If you consider 1 bug being the debug_malloc stuff not working, and the other being batgat possibly crashing the kernel, then yes. If I turn off debug malloc, then everything works fine, except using batgat and going from gateway to routing class.
Ok, lets do the malloc stuff first and then we move to the batgat issue.
Just to be clear here: DEBUG_MALLOC is not the problem - it just makes the problem visible. Everytime batman allocates memory the debugger will allocate more than needed to add its debugging information. Now the debugging information gets overwritten and the debugger tells you that (including a direction towards the source of the problem).
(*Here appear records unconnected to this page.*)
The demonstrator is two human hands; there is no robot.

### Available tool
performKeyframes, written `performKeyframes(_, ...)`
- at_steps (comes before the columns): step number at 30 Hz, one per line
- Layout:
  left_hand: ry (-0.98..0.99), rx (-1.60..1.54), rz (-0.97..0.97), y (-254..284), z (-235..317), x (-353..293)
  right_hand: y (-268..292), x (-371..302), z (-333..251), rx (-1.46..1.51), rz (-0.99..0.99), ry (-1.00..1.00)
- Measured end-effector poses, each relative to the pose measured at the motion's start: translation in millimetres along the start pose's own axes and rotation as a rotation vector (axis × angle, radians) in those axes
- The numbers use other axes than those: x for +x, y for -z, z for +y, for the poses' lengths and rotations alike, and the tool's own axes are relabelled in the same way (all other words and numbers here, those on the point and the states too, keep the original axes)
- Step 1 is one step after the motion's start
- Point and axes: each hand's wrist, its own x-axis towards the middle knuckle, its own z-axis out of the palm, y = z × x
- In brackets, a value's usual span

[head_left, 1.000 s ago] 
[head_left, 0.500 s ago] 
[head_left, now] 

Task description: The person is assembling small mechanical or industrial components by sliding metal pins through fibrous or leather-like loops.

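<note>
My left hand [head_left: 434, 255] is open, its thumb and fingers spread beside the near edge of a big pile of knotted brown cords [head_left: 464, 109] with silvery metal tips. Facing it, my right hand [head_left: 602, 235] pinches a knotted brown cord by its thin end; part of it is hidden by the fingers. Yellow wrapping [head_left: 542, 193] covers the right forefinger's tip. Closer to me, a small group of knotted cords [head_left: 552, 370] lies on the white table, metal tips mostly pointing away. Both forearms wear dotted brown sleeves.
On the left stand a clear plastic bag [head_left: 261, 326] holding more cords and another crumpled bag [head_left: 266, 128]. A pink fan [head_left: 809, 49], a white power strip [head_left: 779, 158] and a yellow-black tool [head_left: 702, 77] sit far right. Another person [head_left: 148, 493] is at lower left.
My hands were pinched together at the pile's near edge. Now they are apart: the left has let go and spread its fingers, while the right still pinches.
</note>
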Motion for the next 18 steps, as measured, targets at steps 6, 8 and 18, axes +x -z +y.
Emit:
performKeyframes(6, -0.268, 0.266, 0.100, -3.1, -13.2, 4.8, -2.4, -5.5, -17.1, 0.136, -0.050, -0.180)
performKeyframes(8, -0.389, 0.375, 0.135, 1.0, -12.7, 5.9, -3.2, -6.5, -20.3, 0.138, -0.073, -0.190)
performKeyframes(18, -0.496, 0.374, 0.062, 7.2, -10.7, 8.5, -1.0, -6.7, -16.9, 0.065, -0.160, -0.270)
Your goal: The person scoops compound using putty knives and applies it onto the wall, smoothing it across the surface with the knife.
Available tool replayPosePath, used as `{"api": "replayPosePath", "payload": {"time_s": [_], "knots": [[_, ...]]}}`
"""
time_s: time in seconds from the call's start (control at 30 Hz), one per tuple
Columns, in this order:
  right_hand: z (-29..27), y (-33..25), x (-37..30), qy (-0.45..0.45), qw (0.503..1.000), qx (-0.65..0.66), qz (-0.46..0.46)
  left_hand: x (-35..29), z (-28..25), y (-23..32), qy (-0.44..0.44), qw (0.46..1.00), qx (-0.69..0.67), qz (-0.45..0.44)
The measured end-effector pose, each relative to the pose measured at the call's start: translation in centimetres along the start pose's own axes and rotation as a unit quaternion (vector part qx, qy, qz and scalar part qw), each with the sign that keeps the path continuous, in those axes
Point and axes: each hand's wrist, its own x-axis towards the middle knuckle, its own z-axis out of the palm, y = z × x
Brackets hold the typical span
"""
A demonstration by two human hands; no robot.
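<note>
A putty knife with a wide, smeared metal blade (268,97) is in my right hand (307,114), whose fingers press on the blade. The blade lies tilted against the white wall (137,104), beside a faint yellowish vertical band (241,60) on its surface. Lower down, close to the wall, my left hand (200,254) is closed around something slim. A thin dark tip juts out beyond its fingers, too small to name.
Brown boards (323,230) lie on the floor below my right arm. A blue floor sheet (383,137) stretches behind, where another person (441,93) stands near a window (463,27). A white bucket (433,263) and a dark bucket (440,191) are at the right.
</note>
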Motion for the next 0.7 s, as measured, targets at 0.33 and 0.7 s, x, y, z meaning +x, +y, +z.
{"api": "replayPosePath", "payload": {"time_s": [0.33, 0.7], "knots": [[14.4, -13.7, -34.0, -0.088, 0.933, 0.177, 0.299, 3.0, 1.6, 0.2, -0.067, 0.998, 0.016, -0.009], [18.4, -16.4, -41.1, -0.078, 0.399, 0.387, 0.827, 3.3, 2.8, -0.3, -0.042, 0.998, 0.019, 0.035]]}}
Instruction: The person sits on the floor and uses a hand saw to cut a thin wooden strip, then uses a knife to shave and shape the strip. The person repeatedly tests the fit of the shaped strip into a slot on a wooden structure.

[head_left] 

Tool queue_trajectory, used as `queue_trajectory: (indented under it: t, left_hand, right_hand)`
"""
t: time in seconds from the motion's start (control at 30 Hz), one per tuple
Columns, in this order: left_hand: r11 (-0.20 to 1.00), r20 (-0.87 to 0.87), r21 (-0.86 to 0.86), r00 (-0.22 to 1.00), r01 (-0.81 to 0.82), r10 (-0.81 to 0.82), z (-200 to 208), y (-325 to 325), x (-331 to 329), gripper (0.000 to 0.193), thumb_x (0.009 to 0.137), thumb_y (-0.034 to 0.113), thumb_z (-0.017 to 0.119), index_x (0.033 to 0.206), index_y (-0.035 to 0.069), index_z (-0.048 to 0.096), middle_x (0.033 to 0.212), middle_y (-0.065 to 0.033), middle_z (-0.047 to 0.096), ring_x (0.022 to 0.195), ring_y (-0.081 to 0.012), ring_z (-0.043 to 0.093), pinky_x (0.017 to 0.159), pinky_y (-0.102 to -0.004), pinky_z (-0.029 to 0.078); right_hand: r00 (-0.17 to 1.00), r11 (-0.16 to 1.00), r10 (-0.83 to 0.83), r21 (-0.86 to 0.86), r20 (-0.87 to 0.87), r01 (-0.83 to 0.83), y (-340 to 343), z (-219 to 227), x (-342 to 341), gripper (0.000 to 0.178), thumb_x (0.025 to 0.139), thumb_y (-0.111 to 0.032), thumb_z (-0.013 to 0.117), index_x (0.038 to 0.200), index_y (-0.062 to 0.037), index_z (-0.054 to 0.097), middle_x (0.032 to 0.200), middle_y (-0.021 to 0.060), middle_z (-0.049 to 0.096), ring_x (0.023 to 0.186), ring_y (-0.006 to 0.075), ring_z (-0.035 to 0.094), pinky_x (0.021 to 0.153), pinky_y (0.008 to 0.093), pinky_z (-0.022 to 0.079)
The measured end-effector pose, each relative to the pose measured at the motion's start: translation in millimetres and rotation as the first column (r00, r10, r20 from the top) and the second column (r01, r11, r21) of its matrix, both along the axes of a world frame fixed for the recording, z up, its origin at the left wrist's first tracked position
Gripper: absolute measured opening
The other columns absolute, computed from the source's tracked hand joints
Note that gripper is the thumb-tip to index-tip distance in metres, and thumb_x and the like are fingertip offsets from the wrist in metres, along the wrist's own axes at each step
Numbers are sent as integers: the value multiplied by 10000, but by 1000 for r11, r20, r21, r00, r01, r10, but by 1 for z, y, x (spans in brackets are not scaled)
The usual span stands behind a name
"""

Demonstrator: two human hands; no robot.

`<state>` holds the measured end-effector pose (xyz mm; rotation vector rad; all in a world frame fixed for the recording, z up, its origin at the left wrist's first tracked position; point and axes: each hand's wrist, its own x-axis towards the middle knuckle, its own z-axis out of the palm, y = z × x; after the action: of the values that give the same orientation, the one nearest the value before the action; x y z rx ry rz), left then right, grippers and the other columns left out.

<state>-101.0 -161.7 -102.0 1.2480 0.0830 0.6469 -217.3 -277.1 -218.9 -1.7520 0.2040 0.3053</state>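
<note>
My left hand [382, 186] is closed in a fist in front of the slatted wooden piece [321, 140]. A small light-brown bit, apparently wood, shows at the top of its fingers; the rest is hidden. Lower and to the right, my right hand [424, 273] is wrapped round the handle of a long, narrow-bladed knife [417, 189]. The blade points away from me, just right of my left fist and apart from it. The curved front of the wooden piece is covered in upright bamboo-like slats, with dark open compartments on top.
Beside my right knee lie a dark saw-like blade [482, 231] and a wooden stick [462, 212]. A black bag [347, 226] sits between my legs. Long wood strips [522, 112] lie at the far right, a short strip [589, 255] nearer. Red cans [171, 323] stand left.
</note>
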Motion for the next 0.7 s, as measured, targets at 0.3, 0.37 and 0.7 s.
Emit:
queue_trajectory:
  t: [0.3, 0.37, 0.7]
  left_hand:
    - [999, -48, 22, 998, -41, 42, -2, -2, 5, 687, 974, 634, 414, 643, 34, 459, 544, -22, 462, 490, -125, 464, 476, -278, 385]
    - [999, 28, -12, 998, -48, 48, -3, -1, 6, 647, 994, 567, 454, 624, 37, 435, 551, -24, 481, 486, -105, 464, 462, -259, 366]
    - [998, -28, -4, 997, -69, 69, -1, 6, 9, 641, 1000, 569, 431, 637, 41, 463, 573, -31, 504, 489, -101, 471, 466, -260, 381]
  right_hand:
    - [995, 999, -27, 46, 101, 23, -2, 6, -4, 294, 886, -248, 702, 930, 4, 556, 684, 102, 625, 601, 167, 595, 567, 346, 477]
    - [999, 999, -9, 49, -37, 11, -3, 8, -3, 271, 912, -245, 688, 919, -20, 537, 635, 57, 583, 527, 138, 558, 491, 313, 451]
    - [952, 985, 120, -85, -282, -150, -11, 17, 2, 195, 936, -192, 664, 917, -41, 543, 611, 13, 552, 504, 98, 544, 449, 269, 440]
If you deactivate the debugger the memory will still be overwritten but you don't notice it! It can destroy arbitrary structures in the memory that need hours to lead to a crash (if it all). May be it leads to broken routing entries ..
Regards, Marek
On Wed, May 20, 2009 at 2:02 PM, Marek Lindner lindner_marek@yahoo.de wrote:
I miss a couple of things in your output - do you use the plain sources from open-mesh.net or do you apply custom patches ?
I am using OpenWRT, and it doesn't have any patches. It does get the source from open-mesh.net.
Your log indicates that all routes are still present and batman tries to clean them up while starting. As you can see here table 68 is not mentioned. .... Here we lack the message that says we found a new HNA: Adding HNA to announce network list: 105.0.0.0/8 .... I could make a patch that produces more debug output to get to the root of it but first we have to make sure we run the same code ...
I don't know where the table 68 entries might have gone, or the HNA.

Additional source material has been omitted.